I know I have mentioned this a millions times, but it bears repeating. When it comes to lemons, go SMALL. As a general rule, I find the smaller lemons yield the most juice. Always juice lemon at room temperature to get the most out of them. Before juicing, roll the lemon on the counter top with the palm of your hand to yield the most juice. 1 tablespoon of fresh raw lemon juice contains about 12 mg of calcium, 7 mg vitamin C, high does of magnesium, as well phosphorus, iron, sodium, potassium, and Vitamin A. It also offers trace amounts of some B complex vitamins.

Lemons really are one of nature's superfoods. Lemon juice is one of the most potent alkalizers, and detoxifiers that improves liver function, relieves constipation, helps eliminate kidney stones, helps treat and prevent breast cancer, kills some types of intestinal parasites, and dissolves gall stones. 

I LOVE adding whole peeled limes to my smoothies, and I very rarely make a green juice without adding some lime juice. What I love about limes is that they are similar in flavour and texture to lemons, are just as alkalizing, but are more fragrant than lemons, and not quite as tart. Most limes that are commercially available are of the Tahitian or the Mexican variety. 

The fresher the lime, the darker green the skin colour will be. As the lime ages, the skin browns and scales. You can still peel and juice these limes as long as they are plump and firm. But the juice won’t be as good. 1 tablespoon of fresh raw lime juice contains 16 mg potassium, 5 mg vitamin C, 1 mg calcium, as well as phosphorus, and trace amounts of iron, sodium, Vitamin A and some B complex Vitamins, selenium and zinc.

Finally, the ginger. Ginger is wonderful for detoxification, as it is naturally heating, helps stimulate digestion, tones the intestinal tract, relieves bloating, nausea and gastrointestinal distress, is a overall anti-inflammatory, and supports both the cardiovascular and respiratory systems. It helps make blood platelets less sticky like garlic, and reduces risk factors for atherosclerosis. I love the spicy heat it adds to this blend. It lifts all of the citrus tones and gives this zinger an edge. 
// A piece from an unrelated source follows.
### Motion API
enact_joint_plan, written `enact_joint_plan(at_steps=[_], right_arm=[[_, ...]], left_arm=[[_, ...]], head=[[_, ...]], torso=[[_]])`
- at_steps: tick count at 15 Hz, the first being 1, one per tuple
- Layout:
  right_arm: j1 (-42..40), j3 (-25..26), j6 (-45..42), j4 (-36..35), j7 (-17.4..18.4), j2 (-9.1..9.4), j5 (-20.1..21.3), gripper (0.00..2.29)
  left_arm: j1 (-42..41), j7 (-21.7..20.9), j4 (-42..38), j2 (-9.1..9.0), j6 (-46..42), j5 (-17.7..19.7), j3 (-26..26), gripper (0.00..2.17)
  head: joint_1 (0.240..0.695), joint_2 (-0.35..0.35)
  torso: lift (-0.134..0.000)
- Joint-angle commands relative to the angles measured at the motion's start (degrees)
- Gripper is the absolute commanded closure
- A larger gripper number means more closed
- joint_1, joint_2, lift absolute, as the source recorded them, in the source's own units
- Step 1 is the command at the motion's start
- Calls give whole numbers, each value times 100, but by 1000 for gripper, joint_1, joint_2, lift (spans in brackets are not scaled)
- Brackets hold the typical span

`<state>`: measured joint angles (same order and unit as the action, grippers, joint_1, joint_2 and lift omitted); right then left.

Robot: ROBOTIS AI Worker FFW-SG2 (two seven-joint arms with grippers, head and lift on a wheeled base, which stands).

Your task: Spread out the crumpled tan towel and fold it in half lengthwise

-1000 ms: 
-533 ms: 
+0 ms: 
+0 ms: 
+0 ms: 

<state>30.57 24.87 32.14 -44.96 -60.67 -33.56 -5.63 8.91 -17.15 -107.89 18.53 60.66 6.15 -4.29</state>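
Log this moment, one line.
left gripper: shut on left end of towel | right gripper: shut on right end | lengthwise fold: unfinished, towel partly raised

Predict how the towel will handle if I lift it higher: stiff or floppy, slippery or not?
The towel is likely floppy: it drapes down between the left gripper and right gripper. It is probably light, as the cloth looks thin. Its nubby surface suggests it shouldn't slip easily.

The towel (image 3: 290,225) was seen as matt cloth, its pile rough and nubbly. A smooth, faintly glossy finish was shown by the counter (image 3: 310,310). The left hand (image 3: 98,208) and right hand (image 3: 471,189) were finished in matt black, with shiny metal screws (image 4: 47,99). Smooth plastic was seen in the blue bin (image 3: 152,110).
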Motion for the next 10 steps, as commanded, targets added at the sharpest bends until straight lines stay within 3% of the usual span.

This Winter, a Citrus Ginger Zinger might be juuust what the doctor ordered. 

Photo taken by Katy Townsend

Citrus Ginger Zinger

Print
  • 2 cups chopped Romaine lettuce
  • 1 orange or more to taste
  • ½ grapefruit
  • ½ peeled lemon
  • 1/2 peeled iime
  • 1 inch piece of ginger or more to taste
  • 10 - 20 Nu naturals alcohol-free lemon stevia drops if needed depending on the sweetness of the fruit
  1. Process all ingredients through your juicer (I use an Omega).
  2. Makes one 16-ounce glass unstrained juice. 
  3. Strain or dilute with water if preferred. Enjoy :)

Photo taken by Katy Townsend

Tip: Get the most juice out of your citrus fruits

Always juice lemons, limes and oranges at room temperature. This will maximize the juice available. Another trick is to use a citrus press. I could not live without mine! I have one for lemons, one for limes and one for oranges. But if you squeeze as much lemon and lime juice as I do, it can be a pain in….your hand. To alleviate some of the pressure cut the fruit into quarters instead of halves. Not only is it easier than juicing halves – it actually yields more juice.